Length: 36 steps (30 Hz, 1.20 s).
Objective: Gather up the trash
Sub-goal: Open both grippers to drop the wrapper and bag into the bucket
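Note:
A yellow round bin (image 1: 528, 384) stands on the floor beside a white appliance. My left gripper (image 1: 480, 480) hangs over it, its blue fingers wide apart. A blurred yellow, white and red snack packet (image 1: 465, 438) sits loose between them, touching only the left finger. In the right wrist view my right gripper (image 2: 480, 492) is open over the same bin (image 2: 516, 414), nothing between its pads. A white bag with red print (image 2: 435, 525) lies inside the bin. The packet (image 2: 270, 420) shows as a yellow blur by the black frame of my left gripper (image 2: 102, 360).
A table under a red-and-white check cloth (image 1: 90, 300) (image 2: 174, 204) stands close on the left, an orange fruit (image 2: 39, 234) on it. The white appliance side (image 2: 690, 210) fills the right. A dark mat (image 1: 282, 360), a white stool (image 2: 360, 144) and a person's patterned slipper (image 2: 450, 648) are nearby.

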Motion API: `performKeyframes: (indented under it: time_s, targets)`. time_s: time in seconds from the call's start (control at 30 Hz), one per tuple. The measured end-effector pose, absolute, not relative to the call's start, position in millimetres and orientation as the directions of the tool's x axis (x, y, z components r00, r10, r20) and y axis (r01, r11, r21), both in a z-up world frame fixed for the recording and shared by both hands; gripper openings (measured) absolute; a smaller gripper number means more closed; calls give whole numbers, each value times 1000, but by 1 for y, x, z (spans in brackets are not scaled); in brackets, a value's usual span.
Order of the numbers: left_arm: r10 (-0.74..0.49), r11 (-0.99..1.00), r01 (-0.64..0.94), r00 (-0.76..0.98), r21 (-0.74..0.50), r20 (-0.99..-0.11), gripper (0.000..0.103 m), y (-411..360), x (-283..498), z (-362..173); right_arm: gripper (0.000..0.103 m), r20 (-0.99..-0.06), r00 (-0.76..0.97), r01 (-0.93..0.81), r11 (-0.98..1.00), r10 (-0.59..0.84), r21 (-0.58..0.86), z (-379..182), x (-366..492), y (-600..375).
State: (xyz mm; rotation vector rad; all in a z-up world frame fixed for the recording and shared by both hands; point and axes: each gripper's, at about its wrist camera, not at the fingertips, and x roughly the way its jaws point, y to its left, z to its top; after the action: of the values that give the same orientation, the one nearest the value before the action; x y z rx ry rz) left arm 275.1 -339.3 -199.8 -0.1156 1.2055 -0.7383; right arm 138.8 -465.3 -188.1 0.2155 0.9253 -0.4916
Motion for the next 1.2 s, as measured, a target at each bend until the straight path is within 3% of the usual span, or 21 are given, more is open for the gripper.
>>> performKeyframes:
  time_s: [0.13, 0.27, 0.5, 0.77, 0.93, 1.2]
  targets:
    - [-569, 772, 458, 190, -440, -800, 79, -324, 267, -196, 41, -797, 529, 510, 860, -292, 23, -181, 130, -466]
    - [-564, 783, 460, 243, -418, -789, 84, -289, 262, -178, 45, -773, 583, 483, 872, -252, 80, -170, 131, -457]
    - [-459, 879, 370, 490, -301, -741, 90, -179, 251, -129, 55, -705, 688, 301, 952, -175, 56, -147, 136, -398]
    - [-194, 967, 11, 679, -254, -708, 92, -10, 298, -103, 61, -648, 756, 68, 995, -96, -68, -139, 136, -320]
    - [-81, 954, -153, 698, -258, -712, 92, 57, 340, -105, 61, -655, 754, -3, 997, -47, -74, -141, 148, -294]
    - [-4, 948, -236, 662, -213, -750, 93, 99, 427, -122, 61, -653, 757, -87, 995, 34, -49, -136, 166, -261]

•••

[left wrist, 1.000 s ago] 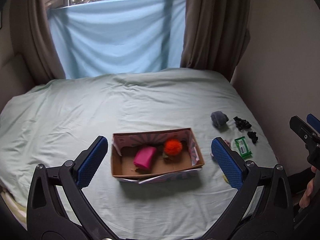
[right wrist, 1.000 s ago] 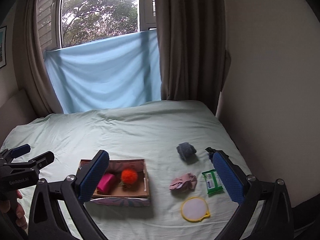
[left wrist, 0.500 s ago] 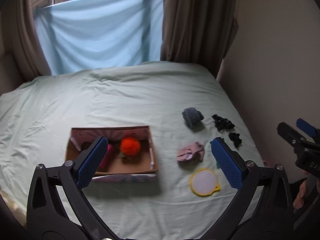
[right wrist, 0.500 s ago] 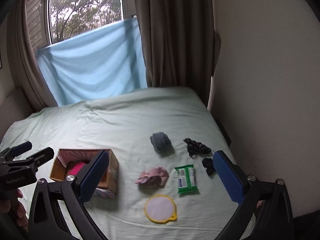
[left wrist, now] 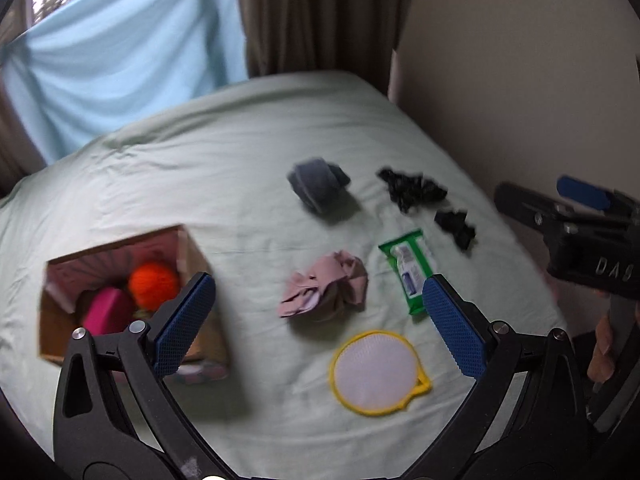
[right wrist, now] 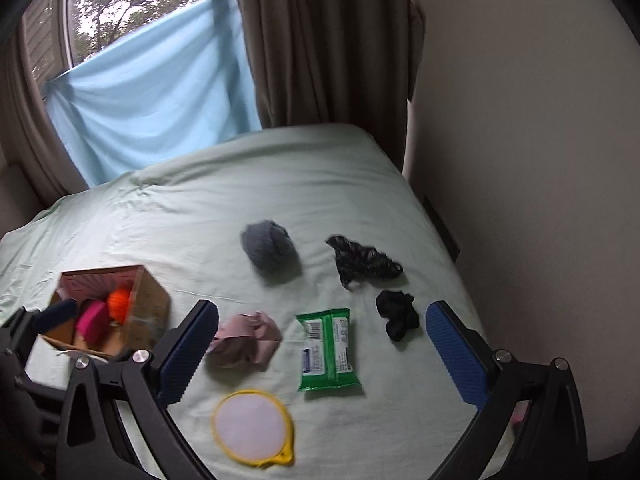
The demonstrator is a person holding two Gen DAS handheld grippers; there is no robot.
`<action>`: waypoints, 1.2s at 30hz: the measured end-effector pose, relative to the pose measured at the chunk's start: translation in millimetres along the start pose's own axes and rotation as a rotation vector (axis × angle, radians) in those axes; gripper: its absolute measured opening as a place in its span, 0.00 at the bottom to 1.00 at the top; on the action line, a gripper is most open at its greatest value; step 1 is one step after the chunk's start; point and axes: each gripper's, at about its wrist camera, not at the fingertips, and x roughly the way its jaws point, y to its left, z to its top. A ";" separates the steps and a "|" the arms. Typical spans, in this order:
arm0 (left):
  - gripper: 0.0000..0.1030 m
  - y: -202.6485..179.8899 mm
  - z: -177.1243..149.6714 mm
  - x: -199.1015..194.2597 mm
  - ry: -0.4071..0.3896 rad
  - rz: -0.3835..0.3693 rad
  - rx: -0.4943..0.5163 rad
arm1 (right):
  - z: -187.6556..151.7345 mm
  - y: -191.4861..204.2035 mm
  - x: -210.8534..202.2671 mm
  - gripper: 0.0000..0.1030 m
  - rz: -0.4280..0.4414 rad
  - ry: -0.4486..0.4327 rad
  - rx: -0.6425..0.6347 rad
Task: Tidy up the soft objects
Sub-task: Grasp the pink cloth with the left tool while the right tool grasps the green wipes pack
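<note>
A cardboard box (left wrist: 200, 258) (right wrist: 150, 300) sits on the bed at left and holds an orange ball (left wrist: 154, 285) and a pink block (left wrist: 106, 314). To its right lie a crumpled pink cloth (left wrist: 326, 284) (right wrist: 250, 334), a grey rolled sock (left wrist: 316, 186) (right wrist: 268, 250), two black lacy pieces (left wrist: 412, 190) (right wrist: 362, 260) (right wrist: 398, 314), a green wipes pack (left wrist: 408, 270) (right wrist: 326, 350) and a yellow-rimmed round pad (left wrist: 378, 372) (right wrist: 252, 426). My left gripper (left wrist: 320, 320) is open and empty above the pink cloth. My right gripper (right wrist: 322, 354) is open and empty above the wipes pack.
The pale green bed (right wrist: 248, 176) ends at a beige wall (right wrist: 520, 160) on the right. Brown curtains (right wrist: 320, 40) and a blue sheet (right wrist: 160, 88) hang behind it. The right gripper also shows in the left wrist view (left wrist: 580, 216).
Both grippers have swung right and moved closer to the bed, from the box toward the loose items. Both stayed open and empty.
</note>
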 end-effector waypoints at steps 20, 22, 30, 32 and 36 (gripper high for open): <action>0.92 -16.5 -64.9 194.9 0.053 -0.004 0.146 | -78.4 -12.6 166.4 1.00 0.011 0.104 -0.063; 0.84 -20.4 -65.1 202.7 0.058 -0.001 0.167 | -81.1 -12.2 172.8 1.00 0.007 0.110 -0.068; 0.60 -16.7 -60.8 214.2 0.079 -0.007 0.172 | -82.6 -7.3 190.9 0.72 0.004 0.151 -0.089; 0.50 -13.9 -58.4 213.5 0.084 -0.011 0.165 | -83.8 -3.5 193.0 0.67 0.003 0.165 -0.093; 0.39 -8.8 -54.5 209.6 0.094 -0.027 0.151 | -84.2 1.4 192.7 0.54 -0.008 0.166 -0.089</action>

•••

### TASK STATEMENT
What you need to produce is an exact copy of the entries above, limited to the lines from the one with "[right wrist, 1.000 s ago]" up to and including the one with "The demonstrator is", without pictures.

### RESPONSE TO THIS TASK
[right wrist, 1.000 s ago] 
[left wrist, 0.500 s ago] 
[right wrist, 0.500 s ago] 
[left wrist, now] 
[right wrist, now] 
The demonstrator is a person holding two Gen DAS handheld grippers; there is no robot.

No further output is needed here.